Every line of the material is to be set down exactly as written.

#### Given material
* * * * * * * * *
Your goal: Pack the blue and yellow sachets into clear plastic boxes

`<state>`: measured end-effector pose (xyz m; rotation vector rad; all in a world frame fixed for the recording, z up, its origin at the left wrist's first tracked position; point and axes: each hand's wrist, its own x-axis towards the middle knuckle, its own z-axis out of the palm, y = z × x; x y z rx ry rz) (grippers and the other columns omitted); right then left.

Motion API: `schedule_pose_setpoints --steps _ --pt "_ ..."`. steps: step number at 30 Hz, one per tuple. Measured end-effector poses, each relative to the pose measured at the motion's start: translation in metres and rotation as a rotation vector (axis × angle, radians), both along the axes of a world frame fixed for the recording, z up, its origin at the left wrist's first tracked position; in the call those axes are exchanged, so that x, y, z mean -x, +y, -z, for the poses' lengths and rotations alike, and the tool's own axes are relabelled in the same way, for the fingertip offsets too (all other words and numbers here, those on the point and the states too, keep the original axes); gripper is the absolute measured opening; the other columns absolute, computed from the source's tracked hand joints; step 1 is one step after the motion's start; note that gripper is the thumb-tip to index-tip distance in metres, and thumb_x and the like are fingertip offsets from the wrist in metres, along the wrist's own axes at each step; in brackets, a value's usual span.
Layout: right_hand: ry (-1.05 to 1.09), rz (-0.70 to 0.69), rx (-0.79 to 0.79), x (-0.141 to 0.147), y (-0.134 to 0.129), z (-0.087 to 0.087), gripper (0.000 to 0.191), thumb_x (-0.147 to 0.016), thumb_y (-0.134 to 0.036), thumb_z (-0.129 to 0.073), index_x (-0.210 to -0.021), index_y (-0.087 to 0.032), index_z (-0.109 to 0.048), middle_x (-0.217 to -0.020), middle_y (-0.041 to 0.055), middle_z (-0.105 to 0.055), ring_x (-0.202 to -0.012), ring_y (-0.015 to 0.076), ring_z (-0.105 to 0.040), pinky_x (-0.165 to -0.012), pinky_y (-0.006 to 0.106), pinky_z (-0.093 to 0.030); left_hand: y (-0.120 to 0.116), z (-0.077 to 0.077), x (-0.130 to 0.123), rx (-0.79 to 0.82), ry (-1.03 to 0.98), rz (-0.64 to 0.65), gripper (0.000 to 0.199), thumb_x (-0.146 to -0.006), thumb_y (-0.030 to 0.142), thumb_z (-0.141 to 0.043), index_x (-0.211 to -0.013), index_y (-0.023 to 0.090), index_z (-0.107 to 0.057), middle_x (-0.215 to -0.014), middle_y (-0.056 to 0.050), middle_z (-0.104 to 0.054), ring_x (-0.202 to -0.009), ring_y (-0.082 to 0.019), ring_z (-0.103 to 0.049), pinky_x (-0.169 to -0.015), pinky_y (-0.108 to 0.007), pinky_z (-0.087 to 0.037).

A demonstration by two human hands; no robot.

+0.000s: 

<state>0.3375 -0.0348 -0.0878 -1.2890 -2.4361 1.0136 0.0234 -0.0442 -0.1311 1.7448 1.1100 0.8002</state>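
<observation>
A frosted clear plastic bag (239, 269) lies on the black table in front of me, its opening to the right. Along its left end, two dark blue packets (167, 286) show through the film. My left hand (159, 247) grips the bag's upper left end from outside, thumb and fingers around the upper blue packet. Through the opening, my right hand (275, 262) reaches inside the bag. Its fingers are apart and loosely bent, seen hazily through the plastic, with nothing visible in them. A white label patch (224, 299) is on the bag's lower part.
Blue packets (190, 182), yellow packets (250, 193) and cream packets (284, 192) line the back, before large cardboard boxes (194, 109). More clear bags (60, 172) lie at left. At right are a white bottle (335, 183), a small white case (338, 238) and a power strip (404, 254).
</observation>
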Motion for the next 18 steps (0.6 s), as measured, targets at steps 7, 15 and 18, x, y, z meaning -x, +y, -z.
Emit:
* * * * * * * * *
#### Task output
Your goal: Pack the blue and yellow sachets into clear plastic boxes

`<state>`: measured end-effector pose (xyz m; rotation vector rad; all in a world frame fixed for the recording, z up, its origin at the left wrist's first tracked position; point and axes: each hand's wrist, its own x-axis towards the middle knuckle, its own z-axis out of the palm, y = z × x; x y z rx ry rz) (grippers and the other columns omitted); right then left.

Motion API: `schedule_pose_setpoints --steps _ --pt "_ ..."`. steps: step number at 30 Hz, one per tuple. Measured end-effector poses, each relative to the pose measured at the motion's start: translation in metres and rotation as a rotation vector (axis × angle, radians), both along the axes of a world frame fixed for the recording, z up, its origin at the left wrist's first tracked position; in the call those axes are exchanged, so that x, y, z mean -x, +y, -z, for the poses' lengths and rotations alike, and the tool's own axes are relabelled in the same way, for the fingertip offsets too (all other words and numbers here, those on the point and the states too, keep the original axes); gripper is the absolute measured opening; the other columns absolute, computed from the source's tracked hand joints; step 1 is one step after the motion's start; note that gripper is the thumb-tip to index-tip distance in metres, and thumb_x and the like are fingertip offsets from the wrist in metres, along the wrist's own axes at each step; in brackets, a value's usual span.
Layout: right_hand: ry (-1.05 to 1.09), rz (-0.70 to 0.69), rx (-0.79 to 0.79), x (-0.141 to 0.147), y (-0.134 to 0.129), z (-0.087 to 0.087), gripper (0.000 to 0.191), thumb_x (-0.147 to 0.016), thumb_y (-0.134 to 0.036), thumb_z (-0.129 to 0.073), index_x (-0.210 to -0.021), index_y (-0.087 to 0.032), index_z (-0.109 to 0.048), middle_x (-0.217 to -0.020), middle_y (-0.041 to 0.055), middle_z (-0.105 to 0.055), ring_x (-0.202 to -0.012), ring_y (-0.015 to 0.076), ring_z (-0.105 to 0.040), pinky_x (-0.165 to -0.012), pinky_y (-0.006 to 0.106), pinky_z (-0.093 to 0.030); left_hand: y (-0.120 to 0.116), z (-0.077 to 0.077), x (-0.130 to 0.123), rx (-0.79 to 0.82), ry (-1.03 to 0.98), rz (-0.64 to 0.65), gripper (0.000 to 0.199), thumb_x (-0.146 to -0.006), thumb_y (-0.030 to 0.142), thumb_z (-0.141 to 0.043), index_x (-0.211 to -0.013), index_y (-0.023 to 0.090), index_z (-0.107 to 0.057), middle_x (-0.215 to -0.014), middle_y (-0.056 to 0.050), middle_z (-0.104 to 0.054), ring_x (-0.202 to -0.009), ring_y (-0.082 to 0.019), ring_z (-0.103 to 0.049), pinky_x (-0.169 to -0.015), pinky_y (-0.108 to 0.007), pinky_z (-0.087 to 0.037).

A demonstration by two human hands; no robot.

+0.000s: 

<state>0.3375 -0.0348 -0.0878 -1.2890 -2.4361 1.0136 0.0234 -0.0442 -0.1311 1.7448 1.1100 0.8002</state>
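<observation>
A frosted clear plastic bag (239, 269) lies on the black table in front of me, its opening to the right. Along its left end, two dark blue packets (167, 286) show through the film. My left hand (159, 247) grips the bag's upper left end from outside, thumb and fingers around the upper blue packet. Through the opening, my right hand (275, 262) reaches inside the bag. Its fingers are apart and loosely bent, seen hazily through the plastic, with nothing visible in them. A white label patch (224, 299) is on the bag's lower part.
Blue packets (190, 182), yellow packets (250, 193) and cream packets (284, 192) line the back, before large cardboard boxes (194, 109). More clear bags (60, 172) lie at left. At right are a white bottle (335, 183), a small white case (338, 238) and a power strip (404, 254).
</observation>
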Motion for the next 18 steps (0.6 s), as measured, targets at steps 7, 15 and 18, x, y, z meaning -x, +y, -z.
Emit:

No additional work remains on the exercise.